I put an excellent proposal together for another Beatles book.
I did not know that Wisconsin produces the bulk of the country's cranberry crop. I would have guessed Massachusetts. I'm very partial to a good bog. Give me a Cape Cod cranberry bog, and that is my idea of one of the finest places on earth.
Another Bruins the other night. The calendar hasn't flipped and it's still the first half of the season, but insofar as those temporal metrics go, I've never seen a Bruins team like this. I bring up the 1982-83 Bruins squad from time to time. The reason being, they were the best regular season team that year, which felt special--this was the era of the Islanders and Oilers. That's why that season probably stood out as much as it did to Bruins fans. They had the best record again in 1989-90, but it wasn't the same. The 1982-83 Bruins were 50-20-10. Big-time year. They were stomped by the Islanders in the playoffs and exposed in general in the postseason--after all, they barely got past Buffalo in seven games, and that last contest went to OT. The Islanders series went six, but I feel like that's misleading. You never really thought the Bruins could advance. Watching this team I see a player in Patrice Bergeron who has a lot of hockey left in him. I know this is likely his final season, but I wonder if he's rethinking that at all.

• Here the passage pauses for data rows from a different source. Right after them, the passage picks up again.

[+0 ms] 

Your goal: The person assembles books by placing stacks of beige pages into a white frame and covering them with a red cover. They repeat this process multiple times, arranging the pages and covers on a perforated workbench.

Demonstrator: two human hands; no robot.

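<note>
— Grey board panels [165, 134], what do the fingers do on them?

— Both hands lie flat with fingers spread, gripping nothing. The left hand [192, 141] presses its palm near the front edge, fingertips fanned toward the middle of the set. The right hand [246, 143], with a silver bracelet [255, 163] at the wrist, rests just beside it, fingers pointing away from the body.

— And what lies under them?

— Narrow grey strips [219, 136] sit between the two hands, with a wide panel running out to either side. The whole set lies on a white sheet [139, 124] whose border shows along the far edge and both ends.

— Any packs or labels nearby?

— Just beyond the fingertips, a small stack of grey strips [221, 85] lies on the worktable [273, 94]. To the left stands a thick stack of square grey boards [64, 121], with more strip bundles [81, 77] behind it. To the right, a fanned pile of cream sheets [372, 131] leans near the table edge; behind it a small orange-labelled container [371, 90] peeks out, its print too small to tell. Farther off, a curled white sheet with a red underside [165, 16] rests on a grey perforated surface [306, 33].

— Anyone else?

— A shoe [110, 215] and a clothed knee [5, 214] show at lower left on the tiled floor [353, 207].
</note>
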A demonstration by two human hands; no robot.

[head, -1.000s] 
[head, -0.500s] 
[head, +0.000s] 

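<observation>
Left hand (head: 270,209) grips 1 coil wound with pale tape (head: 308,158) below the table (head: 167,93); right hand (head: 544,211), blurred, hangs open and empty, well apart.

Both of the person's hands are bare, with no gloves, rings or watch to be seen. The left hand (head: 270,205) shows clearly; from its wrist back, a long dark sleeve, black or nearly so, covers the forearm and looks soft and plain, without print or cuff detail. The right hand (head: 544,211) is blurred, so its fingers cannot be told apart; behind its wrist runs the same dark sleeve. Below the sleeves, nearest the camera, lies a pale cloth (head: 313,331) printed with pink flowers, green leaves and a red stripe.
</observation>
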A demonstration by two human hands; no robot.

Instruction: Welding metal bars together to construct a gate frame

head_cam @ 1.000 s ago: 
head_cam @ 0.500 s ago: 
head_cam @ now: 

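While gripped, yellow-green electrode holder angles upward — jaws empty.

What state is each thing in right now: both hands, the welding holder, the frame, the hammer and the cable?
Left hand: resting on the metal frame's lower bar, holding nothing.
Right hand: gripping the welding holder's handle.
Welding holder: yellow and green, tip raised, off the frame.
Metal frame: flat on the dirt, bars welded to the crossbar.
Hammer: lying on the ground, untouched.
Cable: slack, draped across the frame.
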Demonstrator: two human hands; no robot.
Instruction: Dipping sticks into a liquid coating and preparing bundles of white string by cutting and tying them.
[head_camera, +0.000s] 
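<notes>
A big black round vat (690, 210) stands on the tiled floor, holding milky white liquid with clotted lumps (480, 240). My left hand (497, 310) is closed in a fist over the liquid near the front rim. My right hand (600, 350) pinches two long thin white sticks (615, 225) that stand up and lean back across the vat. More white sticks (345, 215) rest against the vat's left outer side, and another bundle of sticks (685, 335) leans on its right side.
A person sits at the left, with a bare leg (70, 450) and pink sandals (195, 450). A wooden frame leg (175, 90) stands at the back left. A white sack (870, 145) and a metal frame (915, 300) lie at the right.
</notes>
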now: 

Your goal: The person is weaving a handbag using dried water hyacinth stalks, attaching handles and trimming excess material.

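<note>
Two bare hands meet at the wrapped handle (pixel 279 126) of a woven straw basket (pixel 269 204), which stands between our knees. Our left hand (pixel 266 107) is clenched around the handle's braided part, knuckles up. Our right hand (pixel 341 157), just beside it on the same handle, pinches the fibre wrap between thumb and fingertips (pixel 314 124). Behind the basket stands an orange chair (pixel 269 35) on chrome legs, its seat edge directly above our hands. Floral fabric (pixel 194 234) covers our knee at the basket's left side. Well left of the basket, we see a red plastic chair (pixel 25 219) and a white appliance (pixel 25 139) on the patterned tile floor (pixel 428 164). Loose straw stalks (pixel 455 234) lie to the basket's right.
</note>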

Is this the year Pastrnak hits 50 goals and 100 points? Looking that way. McDavid will probably have 70 points by the new year. That's a lot today. Best player in the world, but I don't think he's the player who helps you win the most. He's one-dimensional. Sure, it's a big dimension: offense. He's over 30 goals and has become a better goalscorer. But he's not that much better than anyone else--that next little group of guys--offensively. He's better than all of them, yes. But you can be in shouting distance of him as a scorer. No one does anything as well as what he does, but I think other players do more to help their teams win. Especially in the playoffs.

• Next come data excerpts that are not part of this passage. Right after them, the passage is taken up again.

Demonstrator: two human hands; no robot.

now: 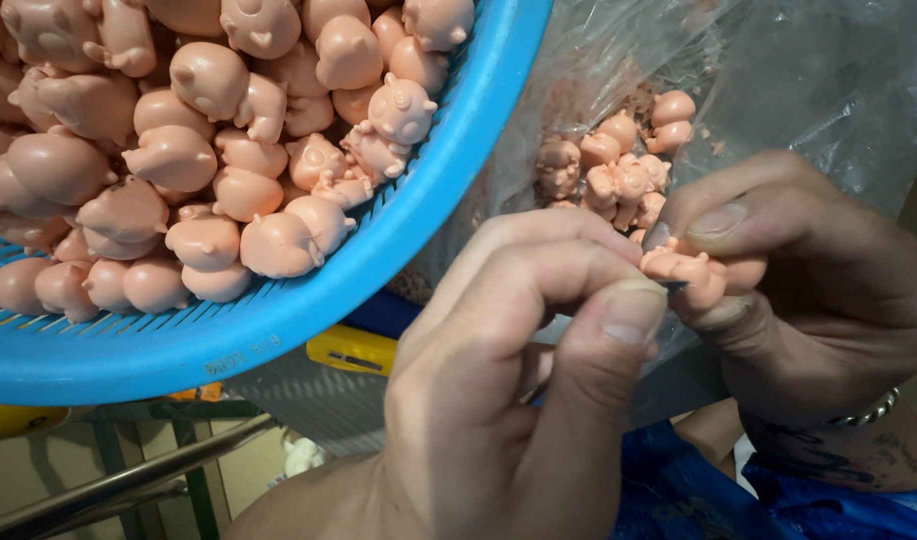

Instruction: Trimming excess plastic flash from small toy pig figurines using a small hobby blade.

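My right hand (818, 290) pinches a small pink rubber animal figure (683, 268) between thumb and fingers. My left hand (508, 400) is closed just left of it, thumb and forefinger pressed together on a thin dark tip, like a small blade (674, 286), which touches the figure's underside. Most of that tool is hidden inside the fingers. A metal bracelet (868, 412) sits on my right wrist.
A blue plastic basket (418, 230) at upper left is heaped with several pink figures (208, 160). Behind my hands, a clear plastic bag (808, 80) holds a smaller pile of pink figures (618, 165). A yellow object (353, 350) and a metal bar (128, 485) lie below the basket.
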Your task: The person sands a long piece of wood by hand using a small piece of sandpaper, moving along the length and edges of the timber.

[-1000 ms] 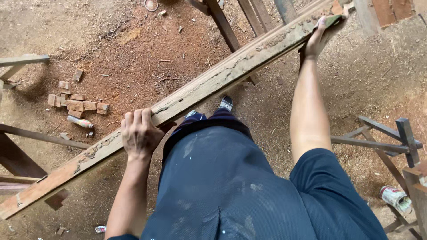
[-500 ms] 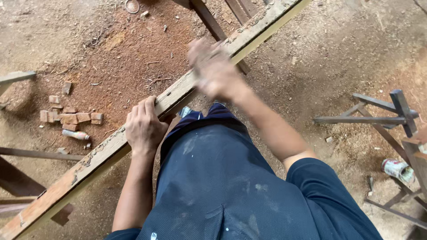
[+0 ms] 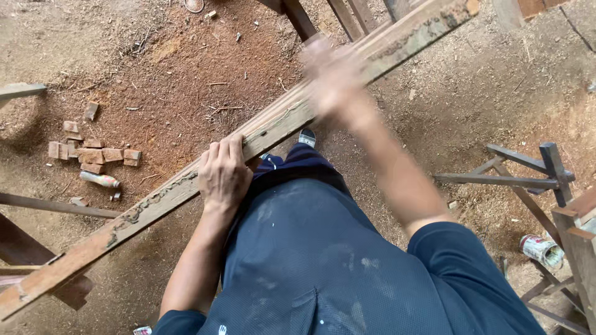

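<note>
Weathered wood: a long rough grey-brown plank [image 3: 186,186] runs slantwise from near left to far right, held above the sawdust-strewn dirt floor [image 3: 186,56]. The left hand [image 3: 223,175] lies flat on it, fingers curled over the far edge. The right hand [image 3: 329,77] is blurred over the plank farther along; whether it grips, I cannot tell. With one sure hold, the plank could tip or splinter skin.

Right hand [image 3: 332,77] motion-blurred, grip unreadable; long plank [image 3: 161,195] cut off at both frame edges.
</note>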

The Red Sox are supposedly listening to teams about trading Chris Sale. I would expect that if the Sox dealt Sale, he'd go somewhere and be healthy and productive, but I want this guy gone. I don't like anything about him. As fake an athlete as I've seen in Boston sports. Fake tough guy, fake competitor, fake good teammate. I'm looking at the staff the Sox have right now, and I'm seeing a bad team. How are you going to win with that pitching staff? Not that rest of the team boasts much. Who hits in that line-up besides Devers? I don't like the closer. I see last place all over again. The Betts trade always looks more horrible. Verdugo is what is left from that? Verdugo? One hopes to be wrong, as I was about the Bruins. I thought they were going to be average or worse, or maybe a little bit better than average at best. A bubble playoff team. I couldn't have been more incorrect about them so far. When the Bruins have a game, you want to see it.
Here's a good pitch that didn't lead to anything:
We write and read pieces on music that exists. What about a highly creative piece on music that didn't happen but could have and what it might have sounded like? Hendrix tried to organize a session for a full album with Miles Davis, Tony Williams, and Paul McCartney. I can totally imagine what this would have sounded like and why it would have worked. That would be an exciting idea for a unique piece.
The Las Vegas gig on the new Guns N' Rose Use Your Illusion I & II box set is a stunning piece of music.